We need a maintenance philosophy. In a simplistic but relevant analogy, we all accept the need to have our cars checked at regular intervals to avoid expensive problems developing. In health care, the evidence-based model that incorporates the maintenance philosophy is the ‘Medical Home’. Here, in one venue, you would have doctors, nurse practitioners, community nurses, physiotherapist, psychologists etc., working as a team. A practice manager coordinates the integration of services required for a particular patient. Patients ‘enrol’ in the medical home. (For more, see also No amount of money will fix the current health system and other or my articles in Pearls and Irritations.)
If we had a single funder for health maintenance and care, hospitals would seamlessly interact with the medical homes for the area they serve. As John Menadue has told us, this matter was debated within the Whitlam team.
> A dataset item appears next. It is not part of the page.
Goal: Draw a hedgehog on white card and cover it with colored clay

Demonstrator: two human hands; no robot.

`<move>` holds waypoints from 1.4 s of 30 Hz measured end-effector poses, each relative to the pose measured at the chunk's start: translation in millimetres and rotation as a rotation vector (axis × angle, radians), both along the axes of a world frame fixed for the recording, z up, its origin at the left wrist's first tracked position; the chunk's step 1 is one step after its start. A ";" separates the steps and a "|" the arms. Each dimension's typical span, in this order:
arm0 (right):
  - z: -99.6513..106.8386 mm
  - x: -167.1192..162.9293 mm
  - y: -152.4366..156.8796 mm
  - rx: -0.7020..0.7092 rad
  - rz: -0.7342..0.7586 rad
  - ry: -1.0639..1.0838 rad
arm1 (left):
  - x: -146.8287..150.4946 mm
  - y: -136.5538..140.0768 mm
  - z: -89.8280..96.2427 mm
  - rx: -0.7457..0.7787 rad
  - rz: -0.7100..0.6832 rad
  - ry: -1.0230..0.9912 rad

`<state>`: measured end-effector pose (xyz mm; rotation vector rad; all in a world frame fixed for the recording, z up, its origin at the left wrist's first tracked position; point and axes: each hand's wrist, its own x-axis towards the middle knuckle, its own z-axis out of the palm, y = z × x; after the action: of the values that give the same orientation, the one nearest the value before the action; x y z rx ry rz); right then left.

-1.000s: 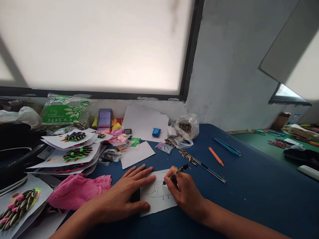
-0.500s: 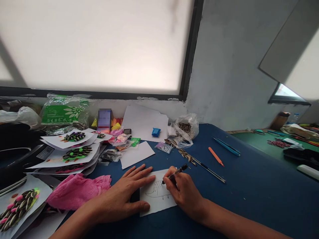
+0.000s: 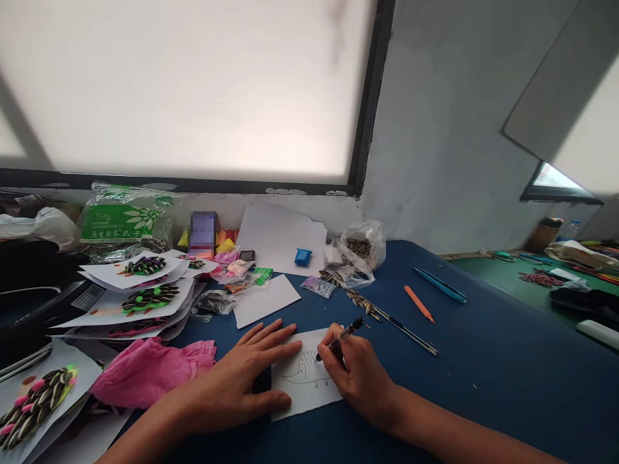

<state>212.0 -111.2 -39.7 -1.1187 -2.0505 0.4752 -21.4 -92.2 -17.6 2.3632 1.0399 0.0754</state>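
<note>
A white sheet of paper [image 3: 309, 401] lies on the blue table, bearing a line drawing of an animal with a pointed snout, short legs and small marks on its back. My right hand [image 3: 360, 370] grips a black pen [image 3: 352, 327], its tip at the drawing's back. Part of the drawing is hidden behind that hand. My left hand [image 3: 246, 374] rests flat with fingers spread, its thumb and index finger on the paper's left edge. Left of it lies a pink cloth [image 3: 155, 370].
Cards decorated with sunflower seeds [image 3: 149, 296] are stacked at the left. Farther back are a bag of seeds [image 3: 360, 248], white paper [image 3: 271, 235] and a blue packet [image 3: 303, 257]. An orange marker [image 3: 420, 304], blue tweezers [image 3: 440, 285] and another pen [image 3: 409, 332] lie at the right.
The pen tip has shifted slightly right and down, and a few more small marks show on the animal's back. My left hand stays in place.
</note>
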 end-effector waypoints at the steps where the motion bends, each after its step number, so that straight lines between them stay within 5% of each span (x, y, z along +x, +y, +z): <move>1: 0.7 0.3 0.1 -0.002 -0.004 0.008 | -0.1 0.2 -0.1 0.002 0.000 0.001; 42: -2.2 11.6 -0.6 0.017 -0.058 0.037 | -1.5 2.3 -4.3 0.014 -0.011 -0.013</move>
<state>223.6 -111.8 -41.9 -1.1477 -1.9812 0.4455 -22.8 -89.9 -21.9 2.3774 1.0234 0.0936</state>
In retrospect, it was clearly a mistake not to have a single funder model for hospital and community care.
Returning to the struggle hospitals are having to meet demands for inpatient care, many studies have found that, of the nearly seven million admissions to Australian hospitals each year, some three to five hundred thousand could be avoided with a community intervention in the three weeks before admission.
With or without integration of all health services, efficient and enhanced workforce planning is more important than ever. Our failure to better use the skills of the workforce we have is lamentable. Nurse practitioners, for example, are trained to provide care that currently requires access to a doctor. Many universities training the next generation of healthcare providers include inter-professional team education so that future graduates will know more about the skills acquired by a range of health providers. Team medicine would make our health system so much more efficient.
While our hospitals and those they serve will undoubtedly benefit from the $25 billion available from the new NHRA, we still urgently need ambitious evidence-based strategies that decrease the incidence of disease and so improve Australians’ quality of life.
Professor John Dwyer AO, is an Immunologist, Emeritus Professor of Medicine at UNSW and for many years heavily involved in efforts to improve the delivery of healthcare in Australia. He was the founder of the Australian Healthcare Reform Alliance.